• [Your objective] Repeat the lines from the line with "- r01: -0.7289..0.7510" to the line with "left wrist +" in the listing below, keeping both end lines and adding nothing.

• [Dataset records]
- Opening Delimiter -
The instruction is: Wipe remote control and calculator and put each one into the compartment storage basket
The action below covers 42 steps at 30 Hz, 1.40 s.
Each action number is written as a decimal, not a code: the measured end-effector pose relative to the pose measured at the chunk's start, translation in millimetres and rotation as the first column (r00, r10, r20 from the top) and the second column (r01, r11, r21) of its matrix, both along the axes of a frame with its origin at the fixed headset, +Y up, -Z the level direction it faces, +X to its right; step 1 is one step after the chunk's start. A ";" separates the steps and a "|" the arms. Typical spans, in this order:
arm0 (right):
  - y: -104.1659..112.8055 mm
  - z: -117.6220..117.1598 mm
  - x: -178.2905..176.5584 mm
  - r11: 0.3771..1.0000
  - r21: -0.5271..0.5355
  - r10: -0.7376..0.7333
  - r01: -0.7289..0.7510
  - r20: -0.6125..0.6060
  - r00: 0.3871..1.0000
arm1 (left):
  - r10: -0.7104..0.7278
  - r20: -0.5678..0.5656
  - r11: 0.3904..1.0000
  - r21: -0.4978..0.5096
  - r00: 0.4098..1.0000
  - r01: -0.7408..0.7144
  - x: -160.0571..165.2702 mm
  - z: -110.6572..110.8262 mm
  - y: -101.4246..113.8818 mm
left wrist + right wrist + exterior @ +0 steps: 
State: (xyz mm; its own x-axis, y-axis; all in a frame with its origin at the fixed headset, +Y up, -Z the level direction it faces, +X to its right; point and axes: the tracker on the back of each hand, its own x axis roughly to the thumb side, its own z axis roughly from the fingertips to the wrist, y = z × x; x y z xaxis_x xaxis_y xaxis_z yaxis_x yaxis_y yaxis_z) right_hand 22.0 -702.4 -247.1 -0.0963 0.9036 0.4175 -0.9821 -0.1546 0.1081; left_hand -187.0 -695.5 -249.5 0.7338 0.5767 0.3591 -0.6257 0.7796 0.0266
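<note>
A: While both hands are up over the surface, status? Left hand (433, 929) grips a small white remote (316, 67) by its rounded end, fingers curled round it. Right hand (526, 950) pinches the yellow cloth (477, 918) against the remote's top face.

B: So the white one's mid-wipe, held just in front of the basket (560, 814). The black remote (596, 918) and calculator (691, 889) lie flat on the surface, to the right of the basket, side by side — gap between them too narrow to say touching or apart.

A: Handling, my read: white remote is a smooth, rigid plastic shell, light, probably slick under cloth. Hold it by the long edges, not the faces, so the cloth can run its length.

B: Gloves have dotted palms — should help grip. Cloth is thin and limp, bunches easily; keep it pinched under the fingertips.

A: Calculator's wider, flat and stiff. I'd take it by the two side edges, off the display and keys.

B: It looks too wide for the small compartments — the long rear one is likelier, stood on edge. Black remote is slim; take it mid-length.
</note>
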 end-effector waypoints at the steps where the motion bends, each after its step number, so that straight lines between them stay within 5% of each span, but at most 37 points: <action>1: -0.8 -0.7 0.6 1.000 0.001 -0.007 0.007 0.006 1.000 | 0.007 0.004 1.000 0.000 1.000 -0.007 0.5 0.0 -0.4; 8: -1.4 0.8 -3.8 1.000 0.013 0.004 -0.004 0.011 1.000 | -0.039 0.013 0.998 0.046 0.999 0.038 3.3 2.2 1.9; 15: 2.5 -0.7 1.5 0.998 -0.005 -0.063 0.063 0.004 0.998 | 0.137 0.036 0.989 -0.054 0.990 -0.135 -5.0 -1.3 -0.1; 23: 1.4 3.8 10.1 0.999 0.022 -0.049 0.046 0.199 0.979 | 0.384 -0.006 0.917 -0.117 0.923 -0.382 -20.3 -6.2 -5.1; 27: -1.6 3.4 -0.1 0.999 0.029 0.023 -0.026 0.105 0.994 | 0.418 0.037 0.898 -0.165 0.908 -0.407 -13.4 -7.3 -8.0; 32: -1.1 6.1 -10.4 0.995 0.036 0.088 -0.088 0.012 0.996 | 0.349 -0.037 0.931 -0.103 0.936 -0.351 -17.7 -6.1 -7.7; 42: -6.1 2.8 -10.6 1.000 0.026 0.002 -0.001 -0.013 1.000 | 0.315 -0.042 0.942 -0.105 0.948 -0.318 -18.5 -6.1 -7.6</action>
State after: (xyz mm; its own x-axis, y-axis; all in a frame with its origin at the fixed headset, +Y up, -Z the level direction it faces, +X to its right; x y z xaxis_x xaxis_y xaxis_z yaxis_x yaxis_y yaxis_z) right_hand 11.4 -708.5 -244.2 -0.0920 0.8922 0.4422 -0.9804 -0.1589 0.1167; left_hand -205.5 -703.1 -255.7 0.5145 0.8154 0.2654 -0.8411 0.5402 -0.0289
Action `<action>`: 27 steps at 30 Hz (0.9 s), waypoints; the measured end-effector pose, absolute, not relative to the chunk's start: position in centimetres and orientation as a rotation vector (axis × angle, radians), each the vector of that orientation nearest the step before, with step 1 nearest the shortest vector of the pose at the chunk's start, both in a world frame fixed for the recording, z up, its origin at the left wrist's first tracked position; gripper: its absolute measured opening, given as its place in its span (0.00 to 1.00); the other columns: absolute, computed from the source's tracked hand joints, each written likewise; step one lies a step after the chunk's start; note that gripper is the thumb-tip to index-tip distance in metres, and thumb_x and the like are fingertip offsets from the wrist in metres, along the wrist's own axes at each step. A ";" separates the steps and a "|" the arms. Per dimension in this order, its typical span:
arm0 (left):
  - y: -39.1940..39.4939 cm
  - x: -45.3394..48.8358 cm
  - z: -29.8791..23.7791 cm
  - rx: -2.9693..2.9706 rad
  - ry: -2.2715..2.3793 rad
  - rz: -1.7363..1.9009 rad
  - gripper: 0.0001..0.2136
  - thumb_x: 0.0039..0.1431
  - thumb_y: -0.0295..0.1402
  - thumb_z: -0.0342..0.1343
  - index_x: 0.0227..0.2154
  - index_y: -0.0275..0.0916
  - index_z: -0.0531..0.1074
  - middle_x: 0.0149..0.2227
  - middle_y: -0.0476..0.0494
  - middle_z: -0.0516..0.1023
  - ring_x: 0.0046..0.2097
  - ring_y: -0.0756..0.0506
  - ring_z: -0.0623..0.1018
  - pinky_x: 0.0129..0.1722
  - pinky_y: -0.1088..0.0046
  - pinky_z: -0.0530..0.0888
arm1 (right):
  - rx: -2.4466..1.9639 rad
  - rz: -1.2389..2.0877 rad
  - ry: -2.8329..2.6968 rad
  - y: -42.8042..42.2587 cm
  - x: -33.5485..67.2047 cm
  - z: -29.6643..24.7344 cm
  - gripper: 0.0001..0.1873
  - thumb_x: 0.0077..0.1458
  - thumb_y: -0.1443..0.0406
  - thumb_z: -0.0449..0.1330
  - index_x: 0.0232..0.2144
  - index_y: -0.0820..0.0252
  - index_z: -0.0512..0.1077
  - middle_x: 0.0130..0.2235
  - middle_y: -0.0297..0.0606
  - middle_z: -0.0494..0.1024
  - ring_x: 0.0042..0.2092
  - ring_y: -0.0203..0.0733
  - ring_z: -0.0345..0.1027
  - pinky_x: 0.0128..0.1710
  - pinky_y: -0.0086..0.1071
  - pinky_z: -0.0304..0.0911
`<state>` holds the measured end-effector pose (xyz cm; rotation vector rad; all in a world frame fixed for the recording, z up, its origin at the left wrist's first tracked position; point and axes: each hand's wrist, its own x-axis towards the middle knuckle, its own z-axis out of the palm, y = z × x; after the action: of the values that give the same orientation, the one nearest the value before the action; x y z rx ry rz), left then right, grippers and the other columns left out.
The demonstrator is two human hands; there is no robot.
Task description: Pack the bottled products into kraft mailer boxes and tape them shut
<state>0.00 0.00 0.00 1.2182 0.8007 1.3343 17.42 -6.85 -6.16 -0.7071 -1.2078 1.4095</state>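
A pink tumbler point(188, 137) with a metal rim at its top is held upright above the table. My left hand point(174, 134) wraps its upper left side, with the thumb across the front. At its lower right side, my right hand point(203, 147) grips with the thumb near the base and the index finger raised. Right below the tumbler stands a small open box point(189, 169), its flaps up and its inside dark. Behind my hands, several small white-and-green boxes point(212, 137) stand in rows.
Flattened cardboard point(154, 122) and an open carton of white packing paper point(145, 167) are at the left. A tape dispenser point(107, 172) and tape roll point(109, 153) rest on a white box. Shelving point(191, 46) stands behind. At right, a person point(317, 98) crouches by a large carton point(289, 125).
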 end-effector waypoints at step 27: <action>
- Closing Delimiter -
• [Your solution]
  - r01: -0.7289..0.7510
  - r20: -0.6125..0.6060
  - r00: 0.3871..1.0000
arm1 (left):
  - r10: -0.7104..0.7278
  - r20: -0.5678..0.5656
  - r11: 0.3904..1.0000
  - r21: -0.4978..0.5096
  - r00: 0.4098..1.0000
  - r01: -0.7408..0.7144
  - x: -160.0571..165.2702 mm
  - z: -110.6572..110.8262 mm
  - y: -101.4246..113.8818 mm
left wrist + right wrist + exterior @ +0 steps: 

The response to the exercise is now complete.